What the exercise asks - Find the line holding "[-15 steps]" in the entries below. Give it again exactly, along with every line after it up to and including the line holding "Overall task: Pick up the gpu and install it".

(Recorded data)
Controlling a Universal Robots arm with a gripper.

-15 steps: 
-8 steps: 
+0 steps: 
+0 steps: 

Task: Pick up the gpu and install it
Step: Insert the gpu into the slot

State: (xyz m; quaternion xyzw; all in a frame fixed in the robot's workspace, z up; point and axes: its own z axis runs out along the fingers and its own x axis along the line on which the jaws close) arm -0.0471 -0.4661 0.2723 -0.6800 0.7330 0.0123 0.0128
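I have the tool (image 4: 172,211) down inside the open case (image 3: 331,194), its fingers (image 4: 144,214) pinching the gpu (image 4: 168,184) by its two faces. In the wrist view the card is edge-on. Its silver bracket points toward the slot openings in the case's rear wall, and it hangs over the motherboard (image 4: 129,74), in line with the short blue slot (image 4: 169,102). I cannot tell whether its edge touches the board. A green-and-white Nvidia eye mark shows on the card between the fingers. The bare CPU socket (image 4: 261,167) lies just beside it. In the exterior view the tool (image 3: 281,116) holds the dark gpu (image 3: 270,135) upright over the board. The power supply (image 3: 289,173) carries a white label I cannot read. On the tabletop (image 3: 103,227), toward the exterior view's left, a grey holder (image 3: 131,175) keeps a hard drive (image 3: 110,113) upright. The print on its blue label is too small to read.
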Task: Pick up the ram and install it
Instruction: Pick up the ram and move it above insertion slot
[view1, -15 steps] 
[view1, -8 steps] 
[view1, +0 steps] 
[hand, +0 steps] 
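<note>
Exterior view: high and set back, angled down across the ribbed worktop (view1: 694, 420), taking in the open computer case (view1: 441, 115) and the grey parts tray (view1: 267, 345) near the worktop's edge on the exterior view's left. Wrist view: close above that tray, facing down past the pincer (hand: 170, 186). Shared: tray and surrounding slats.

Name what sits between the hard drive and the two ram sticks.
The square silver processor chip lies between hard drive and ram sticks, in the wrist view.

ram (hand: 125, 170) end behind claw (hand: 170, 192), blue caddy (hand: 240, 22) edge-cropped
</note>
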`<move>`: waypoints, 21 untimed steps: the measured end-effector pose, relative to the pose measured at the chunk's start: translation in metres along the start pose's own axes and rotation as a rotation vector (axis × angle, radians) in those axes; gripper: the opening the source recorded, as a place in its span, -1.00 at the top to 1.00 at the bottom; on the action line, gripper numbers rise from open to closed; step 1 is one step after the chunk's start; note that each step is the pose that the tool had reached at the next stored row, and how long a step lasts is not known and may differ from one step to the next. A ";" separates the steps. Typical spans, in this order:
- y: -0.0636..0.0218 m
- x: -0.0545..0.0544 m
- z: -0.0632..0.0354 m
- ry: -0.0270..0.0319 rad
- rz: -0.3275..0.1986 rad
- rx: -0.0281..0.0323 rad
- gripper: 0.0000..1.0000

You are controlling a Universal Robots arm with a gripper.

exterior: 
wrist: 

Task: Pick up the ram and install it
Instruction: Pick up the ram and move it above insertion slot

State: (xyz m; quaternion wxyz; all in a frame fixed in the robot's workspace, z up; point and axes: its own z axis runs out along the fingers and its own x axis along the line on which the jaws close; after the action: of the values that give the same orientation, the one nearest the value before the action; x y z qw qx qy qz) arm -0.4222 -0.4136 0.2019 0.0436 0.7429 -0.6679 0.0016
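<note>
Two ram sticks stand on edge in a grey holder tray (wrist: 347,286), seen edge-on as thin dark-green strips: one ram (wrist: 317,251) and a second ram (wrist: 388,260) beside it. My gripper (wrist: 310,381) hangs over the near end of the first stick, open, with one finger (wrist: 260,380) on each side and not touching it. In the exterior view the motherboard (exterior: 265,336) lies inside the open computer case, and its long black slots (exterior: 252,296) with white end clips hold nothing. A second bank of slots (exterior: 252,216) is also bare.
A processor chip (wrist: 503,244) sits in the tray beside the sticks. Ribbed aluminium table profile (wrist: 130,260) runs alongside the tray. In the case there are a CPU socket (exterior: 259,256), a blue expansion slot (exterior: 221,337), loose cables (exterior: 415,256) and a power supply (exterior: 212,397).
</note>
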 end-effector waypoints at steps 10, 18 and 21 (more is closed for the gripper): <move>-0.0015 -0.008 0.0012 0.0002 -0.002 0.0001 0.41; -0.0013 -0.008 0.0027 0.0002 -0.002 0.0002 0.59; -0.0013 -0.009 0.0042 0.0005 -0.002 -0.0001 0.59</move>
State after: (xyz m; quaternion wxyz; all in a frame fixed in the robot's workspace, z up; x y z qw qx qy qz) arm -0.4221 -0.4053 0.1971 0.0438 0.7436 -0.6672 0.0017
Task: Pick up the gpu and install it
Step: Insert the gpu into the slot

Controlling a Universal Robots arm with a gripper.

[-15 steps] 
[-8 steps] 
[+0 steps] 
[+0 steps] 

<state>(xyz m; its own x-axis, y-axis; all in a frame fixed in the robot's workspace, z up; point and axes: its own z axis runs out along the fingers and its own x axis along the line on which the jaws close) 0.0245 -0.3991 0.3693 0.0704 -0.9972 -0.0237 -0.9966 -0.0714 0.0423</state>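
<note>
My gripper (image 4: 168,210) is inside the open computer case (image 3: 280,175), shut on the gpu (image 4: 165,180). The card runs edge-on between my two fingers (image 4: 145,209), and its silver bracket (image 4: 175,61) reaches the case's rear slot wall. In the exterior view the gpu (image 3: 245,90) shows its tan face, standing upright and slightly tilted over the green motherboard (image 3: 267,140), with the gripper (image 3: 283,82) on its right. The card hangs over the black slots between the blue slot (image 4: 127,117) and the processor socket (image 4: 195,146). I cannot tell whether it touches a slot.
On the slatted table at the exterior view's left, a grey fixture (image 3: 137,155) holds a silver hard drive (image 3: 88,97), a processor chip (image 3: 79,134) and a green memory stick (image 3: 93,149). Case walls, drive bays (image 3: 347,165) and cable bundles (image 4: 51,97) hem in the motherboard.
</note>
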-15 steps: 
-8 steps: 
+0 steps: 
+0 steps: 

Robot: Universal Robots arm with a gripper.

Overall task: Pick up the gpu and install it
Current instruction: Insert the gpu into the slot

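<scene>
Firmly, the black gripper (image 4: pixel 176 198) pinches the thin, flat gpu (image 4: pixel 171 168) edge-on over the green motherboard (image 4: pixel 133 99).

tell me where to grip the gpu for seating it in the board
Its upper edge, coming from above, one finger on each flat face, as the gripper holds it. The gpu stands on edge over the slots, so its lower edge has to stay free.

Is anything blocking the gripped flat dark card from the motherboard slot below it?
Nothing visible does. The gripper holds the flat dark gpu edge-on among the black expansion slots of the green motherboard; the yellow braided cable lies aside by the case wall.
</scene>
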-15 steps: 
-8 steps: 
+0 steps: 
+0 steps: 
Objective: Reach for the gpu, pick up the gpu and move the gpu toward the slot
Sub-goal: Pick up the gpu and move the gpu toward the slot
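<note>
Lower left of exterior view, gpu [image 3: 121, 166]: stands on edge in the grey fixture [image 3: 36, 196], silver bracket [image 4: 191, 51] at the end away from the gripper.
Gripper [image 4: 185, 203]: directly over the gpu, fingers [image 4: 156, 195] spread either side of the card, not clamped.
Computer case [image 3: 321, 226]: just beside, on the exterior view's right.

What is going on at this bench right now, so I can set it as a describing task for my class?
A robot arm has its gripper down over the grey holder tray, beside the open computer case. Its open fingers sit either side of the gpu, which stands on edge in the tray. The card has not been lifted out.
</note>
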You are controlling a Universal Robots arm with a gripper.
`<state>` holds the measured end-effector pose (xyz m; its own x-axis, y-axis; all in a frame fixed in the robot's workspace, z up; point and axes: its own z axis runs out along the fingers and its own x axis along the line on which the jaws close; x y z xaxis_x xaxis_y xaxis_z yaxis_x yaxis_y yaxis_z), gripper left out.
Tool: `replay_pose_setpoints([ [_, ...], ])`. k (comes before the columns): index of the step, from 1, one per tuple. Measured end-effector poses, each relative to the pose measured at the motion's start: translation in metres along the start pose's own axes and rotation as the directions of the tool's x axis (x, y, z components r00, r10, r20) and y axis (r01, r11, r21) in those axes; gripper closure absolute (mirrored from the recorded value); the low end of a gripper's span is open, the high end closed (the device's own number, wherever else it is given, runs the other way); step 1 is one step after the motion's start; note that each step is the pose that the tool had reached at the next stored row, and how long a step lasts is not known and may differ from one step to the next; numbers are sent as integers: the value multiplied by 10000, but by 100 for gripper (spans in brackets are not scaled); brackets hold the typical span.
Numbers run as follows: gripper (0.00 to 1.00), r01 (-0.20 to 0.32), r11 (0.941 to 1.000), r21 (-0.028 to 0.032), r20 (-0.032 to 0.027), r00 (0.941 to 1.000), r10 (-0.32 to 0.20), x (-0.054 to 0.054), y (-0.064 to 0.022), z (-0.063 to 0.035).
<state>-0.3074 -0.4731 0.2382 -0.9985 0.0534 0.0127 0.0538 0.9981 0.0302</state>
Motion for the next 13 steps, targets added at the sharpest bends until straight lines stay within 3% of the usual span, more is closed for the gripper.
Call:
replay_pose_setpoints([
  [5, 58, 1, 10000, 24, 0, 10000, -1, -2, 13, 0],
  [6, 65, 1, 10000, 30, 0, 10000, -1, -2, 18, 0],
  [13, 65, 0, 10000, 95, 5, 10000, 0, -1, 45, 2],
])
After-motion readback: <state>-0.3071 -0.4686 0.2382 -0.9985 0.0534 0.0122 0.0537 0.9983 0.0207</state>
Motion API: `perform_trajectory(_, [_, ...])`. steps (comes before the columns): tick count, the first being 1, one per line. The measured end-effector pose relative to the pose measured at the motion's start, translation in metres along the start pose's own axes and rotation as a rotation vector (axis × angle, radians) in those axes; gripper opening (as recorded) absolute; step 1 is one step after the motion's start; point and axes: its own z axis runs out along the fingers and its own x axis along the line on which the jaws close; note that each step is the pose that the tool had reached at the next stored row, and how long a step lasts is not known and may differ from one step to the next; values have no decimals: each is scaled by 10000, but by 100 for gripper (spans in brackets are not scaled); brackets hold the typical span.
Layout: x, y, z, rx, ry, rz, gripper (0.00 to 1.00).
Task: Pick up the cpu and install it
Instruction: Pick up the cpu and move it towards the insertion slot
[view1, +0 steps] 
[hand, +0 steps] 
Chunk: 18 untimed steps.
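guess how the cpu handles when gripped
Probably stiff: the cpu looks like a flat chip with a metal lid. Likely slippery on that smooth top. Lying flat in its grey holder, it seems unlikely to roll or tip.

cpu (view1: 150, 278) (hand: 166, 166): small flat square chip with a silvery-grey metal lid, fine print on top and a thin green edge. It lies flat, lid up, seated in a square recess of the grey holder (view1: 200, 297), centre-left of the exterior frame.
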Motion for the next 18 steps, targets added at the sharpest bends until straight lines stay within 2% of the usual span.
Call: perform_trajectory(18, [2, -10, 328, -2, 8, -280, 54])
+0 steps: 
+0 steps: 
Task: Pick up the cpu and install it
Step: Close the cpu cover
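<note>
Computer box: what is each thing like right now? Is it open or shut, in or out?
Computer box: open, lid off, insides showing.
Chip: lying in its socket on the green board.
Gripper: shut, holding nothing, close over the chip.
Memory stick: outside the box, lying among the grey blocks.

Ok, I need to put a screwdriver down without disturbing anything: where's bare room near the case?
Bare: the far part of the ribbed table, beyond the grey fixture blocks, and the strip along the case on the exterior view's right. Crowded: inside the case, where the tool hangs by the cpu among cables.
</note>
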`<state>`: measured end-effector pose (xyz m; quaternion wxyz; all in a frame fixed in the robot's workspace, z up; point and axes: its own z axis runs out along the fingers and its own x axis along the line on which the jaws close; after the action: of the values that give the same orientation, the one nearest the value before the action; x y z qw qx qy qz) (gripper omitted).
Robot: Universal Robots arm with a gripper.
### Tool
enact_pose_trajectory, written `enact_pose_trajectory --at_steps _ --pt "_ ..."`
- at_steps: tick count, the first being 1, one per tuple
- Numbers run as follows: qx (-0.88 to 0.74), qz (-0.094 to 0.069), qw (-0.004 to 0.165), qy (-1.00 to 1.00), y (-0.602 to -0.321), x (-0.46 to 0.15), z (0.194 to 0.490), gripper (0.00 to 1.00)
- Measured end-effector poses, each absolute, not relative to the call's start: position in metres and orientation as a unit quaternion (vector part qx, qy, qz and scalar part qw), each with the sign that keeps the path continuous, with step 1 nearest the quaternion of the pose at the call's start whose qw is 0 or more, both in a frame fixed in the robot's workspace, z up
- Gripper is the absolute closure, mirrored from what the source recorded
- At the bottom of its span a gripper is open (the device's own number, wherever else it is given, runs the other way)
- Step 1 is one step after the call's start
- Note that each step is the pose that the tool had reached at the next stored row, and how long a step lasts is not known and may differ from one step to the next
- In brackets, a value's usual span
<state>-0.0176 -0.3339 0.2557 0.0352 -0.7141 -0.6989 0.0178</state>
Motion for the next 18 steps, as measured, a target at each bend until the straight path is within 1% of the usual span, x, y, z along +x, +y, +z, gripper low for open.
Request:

Solution to this task -
[-15 steps] 
[-8 steps] 
[+0 steps] 
[+0 steps] 

<state>(xyz m; its own x-axis, y-axis; all in a frame fixed in the robot's workspace, z up; point and axes: its own z axis runs out along the fingers and its own x axis along the line on which the jaws close) 0.0245 -0.3991 0.3693 0.0704 -0.9972 -0.0237 -0.9966 -0.0714 0.0423</state>
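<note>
My gripper (image 4: 168,210) is inside the open computer case (image 3: 280,175), shut on the gpu (image 4: 165,180). The card runs edge-on between my two fingers (image 4: 145,209), and its silver bracket (image 4: 175,61) reaches the case's rear slot wall. In the exterior view the gpu (image 3: 245,90) shows its tan face, standing upright and slightly tilted over the green motherboard (image 3: 267,140), with the gripper (image 3: 283,82) on its right. The card hangs over the black slots between the blue slot (image 4: 127,117) and the processor socket (image 4: 195,146). I cannot tell whether it touches a slot.
On the slatted table at the exterior view's left, a grey fixture (image 3: 137,155) holds a silver hard drive (image 3: 88,97), a processor chip (image 3: 79,134) and a green memory stick (image 3: 93,149). Case walls, drive bays (image 3: 347,165) and cable bundles (image 4: 51,97) hem in the motherboard.
</note>
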-15 steps: 
-8 steps: 
+0 steps: 
+0 steps: 

Robot: Universal Robots arm with a gripper.

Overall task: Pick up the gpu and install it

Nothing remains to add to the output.